Os castelos que salvaram a vida a milhares de exilados espanhóis
Uma exposição leva a Madri a memória de Gilberto Bosques, cônsul de México na França, que assinou 40.000 vistos a perseguidos pelo fascismo e refugiou exilados espanhóis em dois castelos que alugou nas redondezas de Marselha
Alguns o chamam de Schindler mexicano, mas é provável que sua ação em favor de um enorme grupo de condenados a uma morte segura ou à miséria absoluta e o despejo espiritual fosse maior que a do empresário alemão, que salvou mais de mil judeus durante a Segunda Guerra Mundial. Porque Gilberto Bosques, cônsul do México na França, onde chegava a investigar os sistemas educativos do país, assinou 40.000 vistos para que muitos perseguidos pelo nazismo pudessem cruzar o Atlântico. Mas além disso, junto com outros diplomatas, alugou dois castelos nas redondezas de Marselha (Reynard e Montgrand) para que 1.350 homens e mulheres (majoritariamente espanhóis) presos no sul da França entre a histeria sem sentido do final da Guerra Civil espanhola e o brutal começo do conflito bélico europeu pudessem conservar sua vida e sua dignidade.

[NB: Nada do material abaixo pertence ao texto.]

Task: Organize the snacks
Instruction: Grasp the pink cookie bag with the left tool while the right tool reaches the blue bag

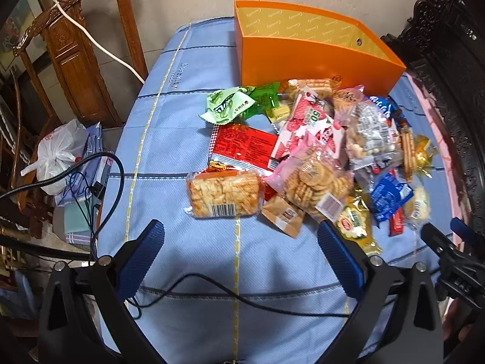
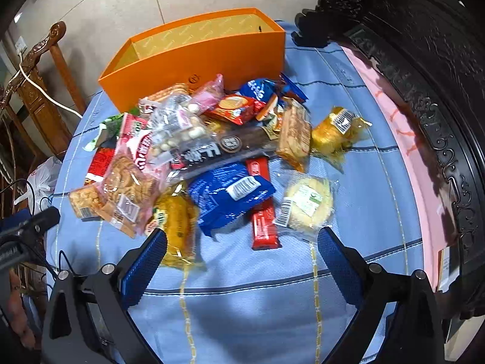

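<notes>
Both grippers, left gripper (image 1: pixel 241 236) and right gripper (image 2: pixel 242 244), hover released before the snack pile (image 2: pixel 197 151), with the empty orange box (image 2: pixel 194 48) just beyond it.

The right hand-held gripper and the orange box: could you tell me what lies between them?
In the right wrist view, the snack pile fills the stretch between the open right hand-held gripper and the orange box.

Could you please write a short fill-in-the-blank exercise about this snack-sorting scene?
1. The tall cardboard box behind the snack pile is coloured ____.
2. Both the left gripper and the right gripper have their jaws ____.
3. The table is covered by a checked cloth coloured light ____.
4. The long red wrapped bar lies partly under a ____ packet.

Missing words: orange; open; blue; blue
</notes>
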The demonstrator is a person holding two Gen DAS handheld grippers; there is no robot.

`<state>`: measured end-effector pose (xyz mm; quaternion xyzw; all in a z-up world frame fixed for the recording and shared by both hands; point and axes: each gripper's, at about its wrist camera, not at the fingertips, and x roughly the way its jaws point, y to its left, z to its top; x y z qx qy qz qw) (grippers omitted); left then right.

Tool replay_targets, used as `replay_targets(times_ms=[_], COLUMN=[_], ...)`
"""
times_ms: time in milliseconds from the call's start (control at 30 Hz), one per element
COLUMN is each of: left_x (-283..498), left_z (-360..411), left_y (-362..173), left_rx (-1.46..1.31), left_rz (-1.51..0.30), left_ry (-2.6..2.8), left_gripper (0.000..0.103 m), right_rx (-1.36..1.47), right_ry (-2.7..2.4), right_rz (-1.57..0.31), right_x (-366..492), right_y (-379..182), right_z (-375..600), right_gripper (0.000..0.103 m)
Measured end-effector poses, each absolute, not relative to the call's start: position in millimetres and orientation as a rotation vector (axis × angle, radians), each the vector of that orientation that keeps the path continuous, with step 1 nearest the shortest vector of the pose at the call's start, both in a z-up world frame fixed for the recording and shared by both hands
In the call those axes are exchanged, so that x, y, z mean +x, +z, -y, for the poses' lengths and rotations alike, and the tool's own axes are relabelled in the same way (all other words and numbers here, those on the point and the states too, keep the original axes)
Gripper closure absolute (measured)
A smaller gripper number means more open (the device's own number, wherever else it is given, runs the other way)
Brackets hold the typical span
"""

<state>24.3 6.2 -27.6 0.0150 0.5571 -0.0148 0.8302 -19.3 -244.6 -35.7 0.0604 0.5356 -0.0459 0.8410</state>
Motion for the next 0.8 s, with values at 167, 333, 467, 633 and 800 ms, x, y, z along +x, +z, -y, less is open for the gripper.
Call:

Cumprem-se agora 75 anos da chegada dos exilados de 1939 espanhóis ao México e entre o sem-número de celebrações que se dedicarão à efeméride, uma pequena mas reveladora exposição no Instituto de estudos Mexicanos lembra aquele utópico episódio em que dois enormes edifícios desproporcionais em Marselha, em plena França de Vichy, serviram de lar e antessala do exílio a centenas de espanhóis. Gilberto Bosques plantou a bandeira de seu país naqueles casarões e os transformou em território mexicano a salvo (nem sempre, a verdade seja dita) das incursões da polícia e o Exército. Aqueles refugiados tomaram fotos de toda sua peripécia e elaboraram uns cadernos –com extensas legendas incluídas- que entregaram ao seu protetor em agradecimento. Agora, muitas dessas fotos conformam o percurso desta amostra que pode ser visitada no Instituto do México em Madri.
Para entender a dimensão daquele refúgio há que invocar a lembrança da penúria dos campos de concentração de onde provinham a maioria de seus inquilinos. Fome extrema, frio, maus tratos e uma mortalidade infantil de 97%. Quando pouco a pouco foram chegando a Reynard e Montgrand, aquela gente foi reabilitando os desconjuntados locais e convertendo em uma sorte de não locais onde podiam receber classes de todo tipo, se banhar em uma enorme piscina, assistir a shows -inclusive alguns habitantes de Marselha se aproximavam ao que passou a se chamar nos domingos da Reynard- semear frutas e verduras, dançar… Para “alimentar sua alma, além de seu estômago”, como explica a comissária da exposição María Luisa Capella, para cujo trabalho contou com a colaboração da UNED e do Centro de Estudos para Migrações e Exílios. Além disso, o trabalho que levavam a cabo era remunerado com a única condição de que o salário de um dia à semana se dedicasse à manutenção da casa. Com tudo o que fez, quando os espanhóis agradeciam Gilberto Bosques o que fez por eles, ele costumava responder: “… não fui eu, foi o México”.
A amostra contém também o documentário Vista ao paraíso, de Liillian Liberman, em que relata esta história e a de muitos outros casos em que Bosques permitiu outros perseguidos durante a Segunda Guerra Mundial sair de França rumo ao México. Muitas vezes já através do Marrocos. Por isso Bosques, quando já se fecharam ambos castelos –Reynard em novembro de 1941 e Montgrand em novembro de 1942- sugeriu ao presidente mexicano Manuel Ávila Camacho a ideia de romper relações com o país francês. Aconteceu quando ele mesmo estava já sofrendo um acosso insuportável que terminou com ele, sua família e o resto da delegação diplomática confinados 13 meses em detenção domiciliar em Bad Godesberg, Alemania.
As lições nestes tempos em que outra forma de violência se apoderou do mundo, em um momento em que os espanhóis voltam a fazer as malas para o país que acolheu seus avôs há 75 anos, estão claras para Capella. “Deve servir para aprender a abordar os problemas das migrações e os exílios que neste mundo de hoje está à ordem do dia e a cada vez são mais lacerantes; essas migrações humanas ante as que não podemos olhar a outro lado”. Como não fizeram Gilberto Bosques e os seus.